Public Enterprises Minister Pravin Gordhan had earlier failed to meet a deadline set by the High Court in Pretoria to decide on the proposed sale as required by the Public Finance Management Act (PFMA), which governs such entities.

"Basically there's not much the minister can do [now] because the PFMA Section 54(3) deeming provision kicked in, and he was deemed to have approved the application. Even if he were to petition the Concourt [Constitutional Court], it would be academic as courts cannot alter the operation of law. We will now move with speed to implement," Sono said, adding that he would clarify with his lawyers if he needed to wait until April 5, the date he had previously agreed to hold back on signing the Sale of Shares agreement with Ubuntu Air Services.

"I've waited over a year to get this far," he pointed out.
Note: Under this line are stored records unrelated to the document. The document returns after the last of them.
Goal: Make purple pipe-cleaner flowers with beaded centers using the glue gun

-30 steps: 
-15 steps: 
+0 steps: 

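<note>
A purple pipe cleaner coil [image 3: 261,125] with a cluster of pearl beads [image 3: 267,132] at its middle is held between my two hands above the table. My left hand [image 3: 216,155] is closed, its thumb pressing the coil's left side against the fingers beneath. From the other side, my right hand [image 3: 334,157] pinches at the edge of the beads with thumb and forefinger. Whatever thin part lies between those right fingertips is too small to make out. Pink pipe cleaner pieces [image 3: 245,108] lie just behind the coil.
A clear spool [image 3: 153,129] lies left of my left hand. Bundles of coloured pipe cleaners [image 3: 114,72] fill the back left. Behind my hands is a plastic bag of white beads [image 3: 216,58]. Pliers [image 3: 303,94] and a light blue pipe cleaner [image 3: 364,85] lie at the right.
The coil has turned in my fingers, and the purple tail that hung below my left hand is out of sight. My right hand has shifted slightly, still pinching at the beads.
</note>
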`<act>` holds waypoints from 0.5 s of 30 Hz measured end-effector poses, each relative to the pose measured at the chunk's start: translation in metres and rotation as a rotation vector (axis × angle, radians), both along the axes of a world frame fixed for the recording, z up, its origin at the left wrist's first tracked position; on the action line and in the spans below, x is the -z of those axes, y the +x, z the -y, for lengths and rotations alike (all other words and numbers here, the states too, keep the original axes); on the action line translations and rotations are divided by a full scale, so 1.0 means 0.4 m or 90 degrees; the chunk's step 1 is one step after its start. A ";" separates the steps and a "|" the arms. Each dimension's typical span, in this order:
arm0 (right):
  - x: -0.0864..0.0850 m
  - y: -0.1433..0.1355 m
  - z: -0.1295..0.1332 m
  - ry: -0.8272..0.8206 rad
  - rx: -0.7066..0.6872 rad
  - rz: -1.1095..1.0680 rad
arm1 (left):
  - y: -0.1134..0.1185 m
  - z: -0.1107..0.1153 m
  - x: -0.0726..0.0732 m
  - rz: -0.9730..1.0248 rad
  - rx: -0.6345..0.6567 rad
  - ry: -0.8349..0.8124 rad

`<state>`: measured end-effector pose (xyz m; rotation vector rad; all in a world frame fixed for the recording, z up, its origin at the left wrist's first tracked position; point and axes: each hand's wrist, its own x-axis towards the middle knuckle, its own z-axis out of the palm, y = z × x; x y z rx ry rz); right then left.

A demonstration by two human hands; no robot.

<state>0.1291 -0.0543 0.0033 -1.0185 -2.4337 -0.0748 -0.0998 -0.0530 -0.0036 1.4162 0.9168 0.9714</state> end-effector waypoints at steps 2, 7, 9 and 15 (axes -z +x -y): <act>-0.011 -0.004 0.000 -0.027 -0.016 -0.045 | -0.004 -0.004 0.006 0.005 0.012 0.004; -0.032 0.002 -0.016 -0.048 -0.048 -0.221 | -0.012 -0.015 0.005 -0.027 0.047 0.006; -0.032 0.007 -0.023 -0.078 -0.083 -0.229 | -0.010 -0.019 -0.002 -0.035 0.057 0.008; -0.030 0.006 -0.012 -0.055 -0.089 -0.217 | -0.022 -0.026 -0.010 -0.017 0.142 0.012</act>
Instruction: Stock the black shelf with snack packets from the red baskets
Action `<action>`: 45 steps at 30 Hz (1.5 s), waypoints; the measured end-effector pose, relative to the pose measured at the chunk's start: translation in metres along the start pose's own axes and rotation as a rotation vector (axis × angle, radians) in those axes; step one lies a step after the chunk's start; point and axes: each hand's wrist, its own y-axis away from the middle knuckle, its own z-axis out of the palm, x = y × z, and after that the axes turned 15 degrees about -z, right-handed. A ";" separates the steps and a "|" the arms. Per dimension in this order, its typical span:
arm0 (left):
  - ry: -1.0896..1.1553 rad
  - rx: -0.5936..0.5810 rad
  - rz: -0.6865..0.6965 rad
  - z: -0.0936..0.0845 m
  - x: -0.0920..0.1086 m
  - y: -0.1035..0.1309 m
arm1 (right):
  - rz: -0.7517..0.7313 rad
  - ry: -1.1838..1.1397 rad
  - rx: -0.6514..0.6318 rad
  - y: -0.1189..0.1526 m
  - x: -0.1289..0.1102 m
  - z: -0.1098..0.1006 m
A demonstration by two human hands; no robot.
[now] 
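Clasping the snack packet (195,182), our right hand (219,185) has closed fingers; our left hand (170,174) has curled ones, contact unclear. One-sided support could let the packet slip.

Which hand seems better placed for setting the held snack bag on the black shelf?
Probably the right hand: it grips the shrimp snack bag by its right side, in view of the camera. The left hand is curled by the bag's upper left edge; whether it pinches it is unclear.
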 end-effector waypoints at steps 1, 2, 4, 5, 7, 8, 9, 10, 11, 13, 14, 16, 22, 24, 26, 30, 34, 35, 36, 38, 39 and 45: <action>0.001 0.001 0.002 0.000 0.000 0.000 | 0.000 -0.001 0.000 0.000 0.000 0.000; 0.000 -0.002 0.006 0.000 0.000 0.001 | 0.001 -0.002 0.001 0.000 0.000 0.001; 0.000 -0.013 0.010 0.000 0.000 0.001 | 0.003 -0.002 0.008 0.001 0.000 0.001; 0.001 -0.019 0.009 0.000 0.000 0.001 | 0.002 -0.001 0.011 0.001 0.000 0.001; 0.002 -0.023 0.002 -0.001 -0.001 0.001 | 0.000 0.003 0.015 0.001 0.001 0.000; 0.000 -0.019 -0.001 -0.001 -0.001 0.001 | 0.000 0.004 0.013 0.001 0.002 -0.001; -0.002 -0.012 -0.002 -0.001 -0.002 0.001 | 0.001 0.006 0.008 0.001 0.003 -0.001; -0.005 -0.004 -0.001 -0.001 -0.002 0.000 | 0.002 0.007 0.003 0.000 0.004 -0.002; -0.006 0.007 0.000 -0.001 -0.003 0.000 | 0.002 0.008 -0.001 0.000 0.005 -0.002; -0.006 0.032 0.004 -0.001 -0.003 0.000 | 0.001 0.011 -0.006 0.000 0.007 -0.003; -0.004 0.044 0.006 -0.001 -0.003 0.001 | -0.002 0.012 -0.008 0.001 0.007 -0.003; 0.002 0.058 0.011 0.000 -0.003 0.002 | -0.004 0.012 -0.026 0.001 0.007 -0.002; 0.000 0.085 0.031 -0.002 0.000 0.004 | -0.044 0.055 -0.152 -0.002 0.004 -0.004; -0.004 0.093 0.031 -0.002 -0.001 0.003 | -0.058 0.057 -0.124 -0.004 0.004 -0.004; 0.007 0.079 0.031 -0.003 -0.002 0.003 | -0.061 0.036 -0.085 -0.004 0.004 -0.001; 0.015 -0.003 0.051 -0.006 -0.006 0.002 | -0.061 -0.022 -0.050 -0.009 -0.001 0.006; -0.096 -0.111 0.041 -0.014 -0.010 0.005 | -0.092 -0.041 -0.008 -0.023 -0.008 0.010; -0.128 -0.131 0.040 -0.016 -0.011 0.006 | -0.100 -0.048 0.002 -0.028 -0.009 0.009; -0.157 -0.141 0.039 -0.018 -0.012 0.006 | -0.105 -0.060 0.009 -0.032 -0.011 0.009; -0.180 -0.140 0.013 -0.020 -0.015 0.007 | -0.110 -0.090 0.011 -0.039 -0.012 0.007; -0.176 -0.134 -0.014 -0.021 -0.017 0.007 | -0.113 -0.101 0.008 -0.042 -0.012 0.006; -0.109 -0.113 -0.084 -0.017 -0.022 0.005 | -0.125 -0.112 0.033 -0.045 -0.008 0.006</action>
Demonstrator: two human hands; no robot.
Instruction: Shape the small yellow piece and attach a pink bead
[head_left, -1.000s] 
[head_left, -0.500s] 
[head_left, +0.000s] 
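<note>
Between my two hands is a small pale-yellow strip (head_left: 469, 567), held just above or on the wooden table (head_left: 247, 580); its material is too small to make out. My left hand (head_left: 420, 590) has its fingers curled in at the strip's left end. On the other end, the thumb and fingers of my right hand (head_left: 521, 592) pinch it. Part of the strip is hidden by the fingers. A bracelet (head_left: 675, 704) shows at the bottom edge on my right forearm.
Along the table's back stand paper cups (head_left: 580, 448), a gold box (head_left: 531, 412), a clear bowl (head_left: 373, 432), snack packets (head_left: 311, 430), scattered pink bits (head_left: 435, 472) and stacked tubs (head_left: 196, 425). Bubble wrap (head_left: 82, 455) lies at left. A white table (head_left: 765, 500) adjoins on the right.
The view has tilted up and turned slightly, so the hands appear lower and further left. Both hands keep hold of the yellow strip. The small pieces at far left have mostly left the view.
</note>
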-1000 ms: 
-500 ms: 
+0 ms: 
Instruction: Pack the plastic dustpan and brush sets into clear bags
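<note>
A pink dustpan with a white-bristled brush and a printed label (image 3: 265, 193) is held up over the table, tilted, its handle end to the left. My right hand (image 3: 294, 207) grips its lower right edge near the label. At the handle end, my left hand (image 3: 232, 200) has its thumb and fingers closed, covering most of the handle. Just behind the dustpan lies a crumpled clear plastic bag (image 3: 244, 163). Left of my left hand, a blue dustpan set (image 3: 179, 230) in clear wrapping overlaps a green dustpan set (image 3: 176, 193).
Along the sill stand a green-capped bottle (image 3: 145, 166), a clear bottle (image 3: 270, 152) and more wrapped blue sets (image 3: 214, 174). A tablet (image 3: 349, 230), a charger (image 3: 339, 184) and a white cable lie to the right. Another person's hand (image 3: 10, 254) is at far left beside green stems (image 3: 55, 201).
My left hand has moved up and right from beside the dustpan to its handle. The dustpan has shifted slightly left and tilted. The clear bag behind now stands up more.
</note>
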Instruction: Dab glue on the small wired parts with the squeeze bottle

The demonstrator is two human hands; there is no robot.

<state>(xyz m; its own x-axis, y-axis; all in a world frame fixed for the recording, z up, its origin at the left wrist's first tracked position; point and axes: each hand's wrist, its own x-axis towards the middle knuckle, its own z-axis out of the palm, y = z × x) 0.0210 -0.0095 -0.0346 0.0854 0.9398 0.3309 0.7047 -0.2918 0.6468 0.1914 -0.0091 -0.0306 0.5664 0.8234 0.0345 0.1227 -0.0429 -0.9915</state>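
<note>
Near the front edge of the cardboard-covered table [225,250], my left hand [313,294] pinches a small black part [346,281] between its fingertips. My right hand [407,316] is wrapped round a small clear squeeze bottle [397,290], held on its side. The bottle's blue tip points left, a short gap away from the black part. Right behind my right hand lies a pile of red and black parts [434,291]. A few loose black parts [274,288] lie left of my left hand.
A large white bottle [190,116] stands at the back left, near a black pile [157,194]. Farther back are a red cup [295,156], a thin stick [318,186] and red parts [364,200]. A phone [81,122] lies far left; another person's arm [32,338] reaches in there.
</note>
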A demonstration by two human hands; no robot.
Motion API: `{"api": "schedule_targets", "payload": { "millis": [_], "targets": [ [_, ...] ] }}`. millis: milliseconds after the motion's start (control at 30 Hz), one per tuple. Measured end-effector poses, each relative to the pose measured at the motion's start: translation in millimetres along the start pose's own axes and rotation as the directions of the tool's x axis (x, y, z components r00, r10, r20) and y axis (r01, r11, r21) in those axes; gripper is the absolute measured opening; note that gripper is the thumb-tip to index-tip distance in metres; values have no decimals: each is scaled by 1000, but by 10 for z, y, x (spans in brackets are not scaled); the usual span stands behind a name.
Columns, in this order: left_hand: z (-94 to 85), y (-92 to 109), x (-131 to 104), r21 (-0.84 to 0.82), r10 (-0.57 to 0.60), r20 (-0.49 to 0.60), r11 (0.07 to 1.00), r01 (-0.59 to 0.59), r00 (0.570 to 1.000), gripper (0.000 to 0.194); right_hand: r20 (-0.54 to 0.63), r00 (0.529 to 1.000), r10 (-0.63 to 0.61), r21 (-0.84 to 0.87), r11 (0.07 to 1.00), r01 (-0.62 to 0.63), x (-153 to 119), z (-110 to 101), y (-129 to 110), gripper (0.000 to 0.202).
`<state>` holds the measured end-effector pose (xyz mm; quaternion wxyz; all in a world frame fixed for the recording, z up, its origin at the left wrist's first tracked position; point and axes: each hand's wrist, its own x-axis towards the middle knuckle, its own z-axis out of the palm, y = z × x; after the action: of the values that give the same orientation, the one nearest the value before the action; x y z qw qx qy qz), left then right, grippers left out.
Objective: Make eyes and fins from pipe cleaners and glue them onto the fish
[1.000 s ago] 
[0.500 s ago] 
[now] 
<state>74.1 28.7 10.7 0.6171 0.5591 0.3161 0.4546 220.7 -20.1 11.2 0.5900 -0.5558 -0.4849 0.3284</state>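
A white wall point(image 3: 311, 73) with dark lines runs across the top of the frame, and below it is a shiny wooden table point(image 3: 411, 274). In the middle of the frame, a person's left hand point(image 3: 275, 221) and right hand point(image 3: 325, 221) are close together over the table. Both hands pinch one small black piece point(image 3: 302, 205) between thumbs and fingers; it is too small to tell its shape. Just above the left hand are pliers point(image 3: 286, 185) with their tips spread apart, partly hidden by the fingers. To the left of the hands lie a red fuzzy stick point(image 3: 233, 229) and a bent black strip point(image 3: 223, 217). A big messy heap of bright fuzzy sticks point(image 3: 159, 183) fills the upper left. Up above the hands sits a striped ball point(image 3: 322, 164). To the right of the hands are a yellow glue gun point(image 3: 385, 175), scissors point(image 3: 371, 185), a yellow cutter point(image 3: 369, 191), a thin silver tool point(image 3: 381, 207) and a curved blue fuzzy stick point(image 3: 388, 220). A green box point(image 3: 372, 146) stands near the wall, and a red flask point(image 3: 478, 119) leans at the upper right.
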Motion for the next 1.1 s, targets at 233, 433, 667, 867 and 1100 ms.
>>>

Sono accepted an offer from Ubuntu Air Services on August 26, 2022, but for months has been locked in legal battles with Gordhan, who refused to decide on the deal, insisting on more information on the bidder's corporate structure, due diligence performed on the company, and its business plan.

Ubuntu Air Services is backed by AfricaStay, a family-owned tour operator selling leisure destinations in South Africa and the Indian Ocean islands, Zanzibar (Tanzania), and Livingstone (Zambia). The company has said that acquiring Mango is a strategic opportunity to diversify and complement its existing business.

The offer entails paying ZAR1,000 rand (USD53) for the sale of the shares and ZAR1 million (USD53,400) for share subscriptions. Ubuntu Air Services will also assume Mango Airlines' ZAR169 million (USD9 million) unflown ticket liabilities, converting it into ticket vouchers redeemable over 12 months. The proposal includes injecting ZAR30 million (USD1.6 million) for start-up and working capital, with an option for an additional ZAR20 million (USD1.1 million) for guaranteed deposits. Ubuntu Air Services intends to sell an aircraft engine Mango owns for an estimated USD3 million (USD160,000) with proceeds mainly going to creditors. The plan also involves injecting an extra ZAR100 million (USD5.34 million) into regional and domestic flights. Once the airline becomes sustainable, there's an option to sell 25% to an international airline for additional capital.